- WORK ITEM:
Start to finish, return the listing below exactly, pictures excluded.

DATA PROVIDED START

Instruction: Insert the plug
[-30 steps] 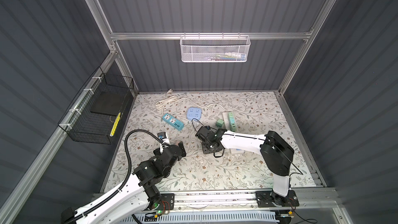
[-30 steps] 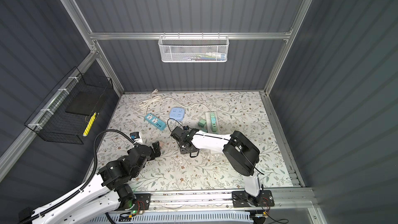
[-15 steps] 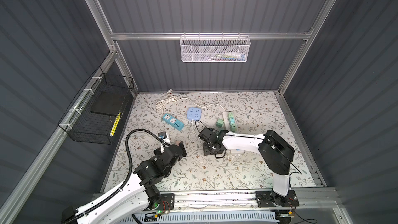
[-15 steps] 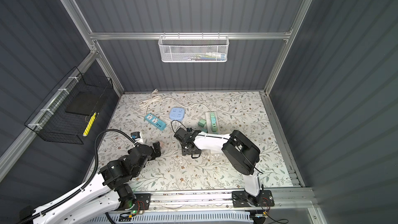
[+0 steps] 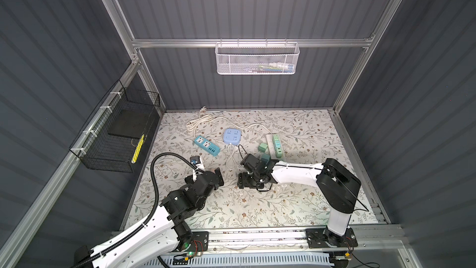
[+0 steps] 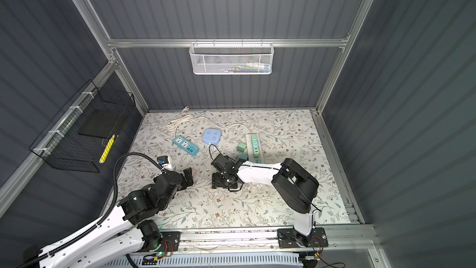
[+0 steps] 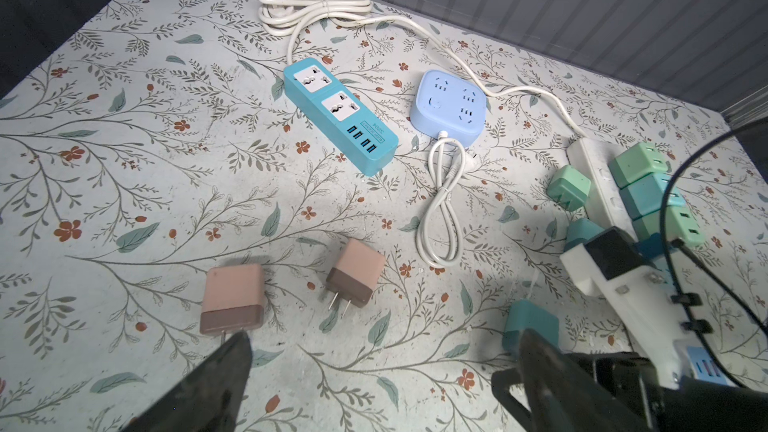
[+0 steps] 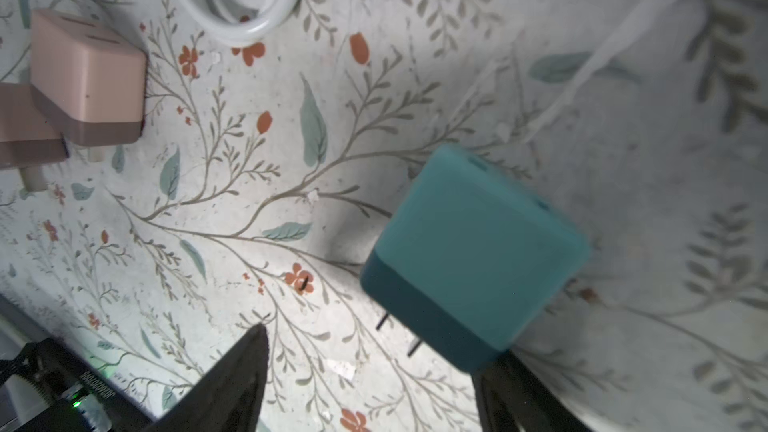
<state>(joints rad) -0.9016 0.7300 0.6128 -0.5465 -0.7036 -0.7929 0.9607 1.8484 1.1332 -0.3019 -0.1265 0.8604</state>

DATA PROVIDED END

- RESPONSE FOR THIS EXERCISE:
Instruction: Insert the plug
[-30 steps] 
[-30 steps] 
[-15 steps] 
[-15 steps] 
[+0 steps] 
[+0 steps] 
[+0 steps] 
[+0 steps] 
<state>(joints rad) -0.9016 0.7300 0.6128 -0.5465 -0.7036 -0.7929 0.9607 1.8484 1.1332 -0.3019 -0.1265 0.8604</state>

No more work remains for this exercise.